Assignment = Below are several records. Retype exactly those lines running from the one with "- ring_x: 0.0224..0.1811" through the one with "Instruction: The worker", end lines included, and no others.

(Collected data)
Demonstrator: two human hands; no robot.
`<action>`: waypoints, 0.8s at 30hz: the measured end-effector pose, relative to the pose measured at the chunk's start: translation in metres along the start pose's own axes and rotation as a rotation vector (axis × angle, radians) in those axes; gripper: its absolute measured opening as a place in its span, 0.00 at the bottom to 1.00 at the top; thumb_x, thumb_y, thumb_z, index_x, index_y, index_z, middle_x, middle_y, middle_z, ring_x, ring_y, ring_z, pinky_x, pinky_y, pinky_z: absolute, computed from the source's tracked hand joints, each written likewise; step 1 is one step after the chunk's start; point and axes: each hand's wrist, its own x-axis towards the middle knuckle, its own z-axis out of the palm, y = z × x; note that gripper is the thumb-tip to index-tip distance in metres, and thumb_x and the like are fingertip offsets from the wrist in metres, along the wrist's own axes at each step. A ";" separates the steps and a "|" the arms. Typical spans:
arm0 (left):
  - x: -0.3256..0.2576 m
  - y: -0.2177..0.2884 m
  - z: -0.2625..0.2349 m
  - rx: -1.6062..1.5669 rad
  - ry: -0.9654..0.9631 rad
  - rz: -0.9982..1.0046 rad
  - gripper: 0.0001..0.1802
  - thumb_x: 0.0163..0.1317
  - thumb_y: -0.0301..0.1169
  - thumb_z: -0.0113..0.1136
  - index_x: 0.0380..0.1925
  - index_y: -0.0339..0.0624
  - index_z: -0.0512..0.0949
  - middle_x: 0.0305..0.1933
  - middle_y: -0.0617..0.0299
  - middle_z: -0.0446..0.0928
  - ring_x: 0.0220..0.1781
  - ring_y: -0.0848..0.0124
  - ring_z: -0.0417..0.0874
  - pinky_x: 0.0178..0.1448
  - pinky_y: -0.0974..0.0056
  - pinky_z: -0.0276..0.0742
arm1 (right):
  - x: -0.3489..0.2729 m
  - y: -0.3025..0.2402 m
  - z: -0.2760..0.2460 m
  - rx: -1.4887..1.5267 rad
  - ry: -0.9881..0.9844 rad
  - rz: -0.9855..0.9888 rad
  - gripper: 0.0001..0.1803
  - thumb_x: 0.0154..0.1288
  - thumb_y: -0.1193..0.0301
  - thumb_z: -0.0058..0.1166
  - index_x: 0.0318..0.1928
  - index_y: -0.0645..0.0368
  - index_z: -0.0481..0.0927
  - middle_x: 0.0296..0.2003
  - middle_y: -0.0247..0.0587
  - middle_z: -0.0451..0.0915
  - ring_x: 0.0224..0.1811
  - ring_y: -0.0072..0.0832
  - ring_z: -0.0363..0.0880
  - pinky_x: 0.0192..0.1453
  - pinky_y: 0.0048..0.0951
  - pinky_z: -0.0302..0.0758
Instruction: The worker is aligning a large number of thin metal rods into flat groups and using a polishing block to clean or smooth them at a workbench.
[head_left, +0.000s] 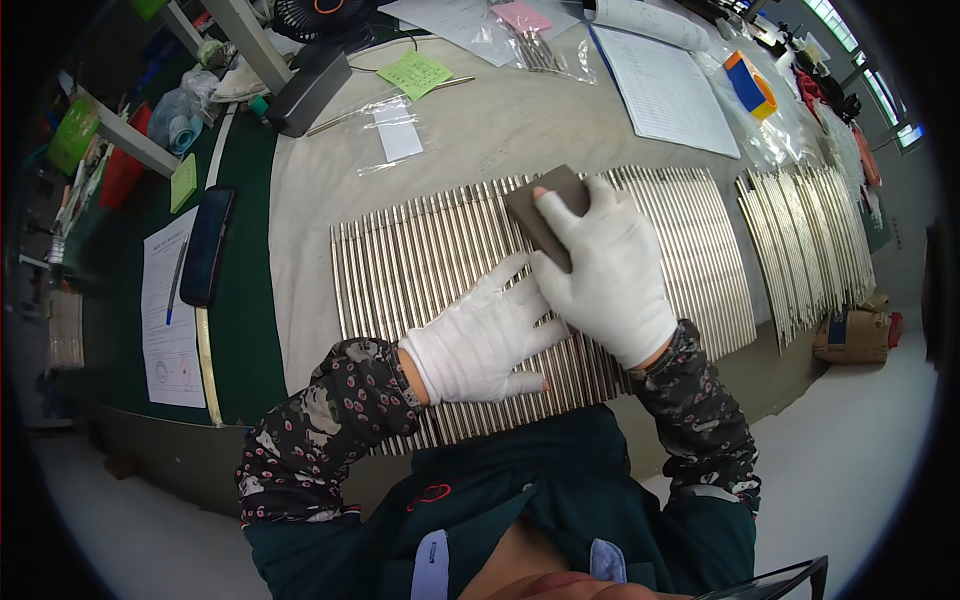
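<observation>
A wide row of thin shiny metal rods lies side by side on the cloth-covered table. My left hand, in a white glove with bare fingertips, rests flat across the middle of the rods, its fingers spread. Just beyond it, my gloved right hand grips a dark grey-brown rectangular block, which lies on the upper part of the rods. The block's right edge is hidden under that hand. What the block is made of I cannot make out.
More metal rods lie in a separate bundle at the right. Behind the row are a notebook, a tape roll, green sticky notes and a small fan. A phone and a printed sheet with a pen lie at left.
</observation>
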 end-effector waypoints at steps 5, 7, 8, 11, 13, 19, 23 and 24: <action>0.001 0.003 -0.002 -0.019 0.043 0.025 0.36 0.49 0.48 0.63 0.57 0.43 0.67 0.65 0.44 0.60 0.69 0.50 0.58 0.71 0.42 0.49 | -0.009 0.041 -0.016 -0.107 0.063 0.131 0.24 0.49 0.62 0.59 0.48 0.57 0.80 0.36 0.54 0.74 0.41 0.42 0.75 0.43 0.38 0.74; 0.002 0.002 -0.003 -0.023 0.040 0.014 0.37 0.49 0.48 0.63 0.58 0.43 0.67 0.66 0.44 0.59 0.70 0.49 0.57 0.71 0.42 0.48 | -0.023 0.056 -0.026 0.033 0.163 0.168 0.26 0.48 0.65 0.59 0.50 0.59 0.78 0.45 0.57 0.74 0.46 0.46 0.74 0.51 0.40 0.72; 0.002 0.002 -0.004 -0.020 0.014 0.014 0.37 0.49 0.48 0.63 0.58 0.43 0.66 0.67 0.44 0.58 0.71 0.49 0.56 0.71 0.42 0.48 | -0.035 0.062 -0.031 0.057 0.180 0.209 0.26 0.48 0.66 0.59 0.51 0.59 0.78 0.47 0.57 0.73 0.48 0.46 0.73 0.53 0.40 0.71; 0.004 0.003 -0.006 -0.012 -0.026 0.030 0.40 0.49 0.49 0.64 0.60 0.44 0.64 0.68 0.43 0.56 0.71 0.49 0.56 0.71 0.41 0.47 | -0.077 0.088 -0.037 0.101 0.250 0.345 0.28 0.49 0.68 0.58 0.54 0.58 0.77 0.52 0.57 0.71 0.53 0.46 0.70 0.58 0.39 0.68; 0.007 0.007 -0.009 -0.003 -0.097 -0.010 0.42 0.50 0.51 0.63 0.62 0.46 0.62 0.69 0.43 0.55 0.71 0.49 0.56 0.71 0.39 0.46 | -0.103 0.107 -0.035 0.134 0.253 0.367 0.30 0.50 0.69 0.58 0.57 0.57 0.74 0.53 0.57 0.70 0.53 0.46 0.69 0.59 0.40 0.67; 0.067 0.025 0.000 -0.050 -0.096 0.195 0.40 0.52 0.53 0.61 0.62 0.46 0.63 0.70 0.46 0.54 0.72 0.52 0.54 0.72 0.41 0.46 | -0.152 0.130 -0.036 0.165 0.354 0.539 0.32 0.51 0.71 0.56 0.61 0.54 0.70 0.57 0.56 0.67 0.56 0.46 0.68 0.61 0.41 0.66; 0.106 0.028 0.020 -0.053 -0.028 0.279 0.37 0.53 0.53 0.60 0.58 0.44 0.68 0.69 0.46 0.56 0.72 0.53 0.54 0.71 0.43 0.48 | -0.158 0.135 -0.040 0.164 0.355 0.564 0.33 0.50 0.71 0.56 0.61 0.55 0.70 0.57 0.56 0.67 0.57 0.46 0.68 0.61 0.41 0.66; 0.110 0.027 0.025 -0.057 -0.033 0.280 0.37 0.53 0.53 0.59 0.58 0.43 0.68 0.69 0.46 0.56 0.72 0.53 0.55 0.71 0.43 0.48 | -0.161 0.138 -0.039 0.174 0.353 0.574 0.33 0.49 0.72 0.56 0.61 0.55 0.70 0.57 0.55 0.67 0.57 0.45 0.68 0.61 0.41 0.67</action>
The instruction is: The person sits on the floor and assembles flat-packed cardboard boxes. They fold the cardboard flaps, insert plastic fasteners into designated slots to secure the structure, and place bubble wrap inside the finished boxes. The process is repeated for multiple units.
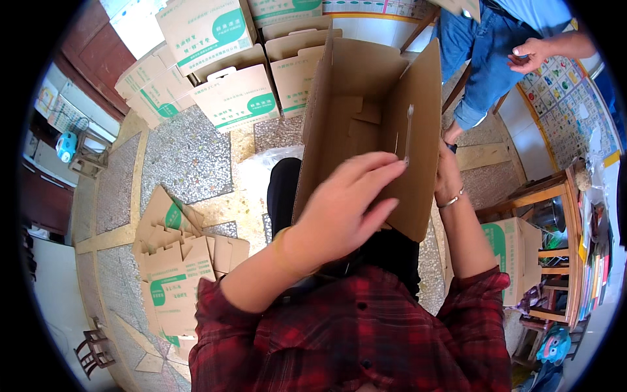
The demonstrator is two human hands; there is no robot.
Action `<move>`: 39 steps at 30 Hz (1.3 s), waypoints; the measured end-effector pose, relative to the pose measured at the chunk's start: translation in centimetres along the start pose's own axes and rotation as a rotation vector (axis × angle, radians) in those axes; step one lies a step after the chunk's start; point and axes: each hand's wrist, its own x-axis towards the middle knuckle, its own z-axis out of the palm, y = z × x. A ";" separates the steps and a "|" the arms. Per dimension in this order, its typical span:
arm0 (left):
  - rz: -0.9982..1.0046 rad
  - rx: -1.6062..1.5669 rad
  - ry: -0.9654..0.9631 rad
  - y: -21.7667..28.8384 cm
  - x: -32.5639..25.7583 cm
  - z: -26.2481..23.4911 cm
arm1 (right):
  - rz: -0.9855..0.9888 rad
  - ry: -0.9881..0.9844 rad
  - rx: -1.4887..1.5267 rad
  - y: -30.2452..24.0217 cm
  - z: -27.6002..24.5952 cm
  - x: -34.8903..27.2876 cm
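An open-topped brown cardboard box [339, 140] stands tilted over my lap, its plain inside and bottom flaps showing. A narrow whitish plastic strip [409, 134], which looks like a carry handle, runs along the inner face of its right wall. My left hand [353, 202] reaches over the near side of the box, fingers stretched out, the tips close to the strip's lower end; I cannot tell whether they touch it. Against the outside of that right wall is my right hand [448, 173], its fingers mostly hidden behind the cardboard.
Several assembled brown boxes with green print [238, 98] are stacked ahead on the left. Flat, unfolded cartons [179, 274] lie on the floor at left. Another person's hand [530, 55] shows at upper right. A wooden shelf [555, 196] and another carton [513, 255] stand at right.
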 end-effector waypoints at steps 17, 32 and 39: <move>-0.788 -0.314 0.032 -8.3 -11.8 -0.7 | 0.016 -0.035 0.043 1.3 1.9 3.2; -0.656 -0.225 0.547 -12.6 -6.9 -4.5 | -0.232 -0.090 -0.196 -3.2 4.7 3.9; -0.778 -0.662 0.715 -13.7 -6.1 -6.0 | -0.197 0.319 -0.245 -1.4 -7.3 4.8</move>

Task output =
  - ring_x: 0.0224..0.1811
  - ring_y: -0.0072..0.0832
  - ring_z: -0.0363..0.0880
  - pinky_x: 0.0192..0.1453
  - pinky_y: 0.0048..0.0951
  - pinky_z: -0.0302..0.0758
Instruction: The worker is aligning a large number of thin metal rods into flat groups and using a polishing block to clean or smooth them at a workbench.

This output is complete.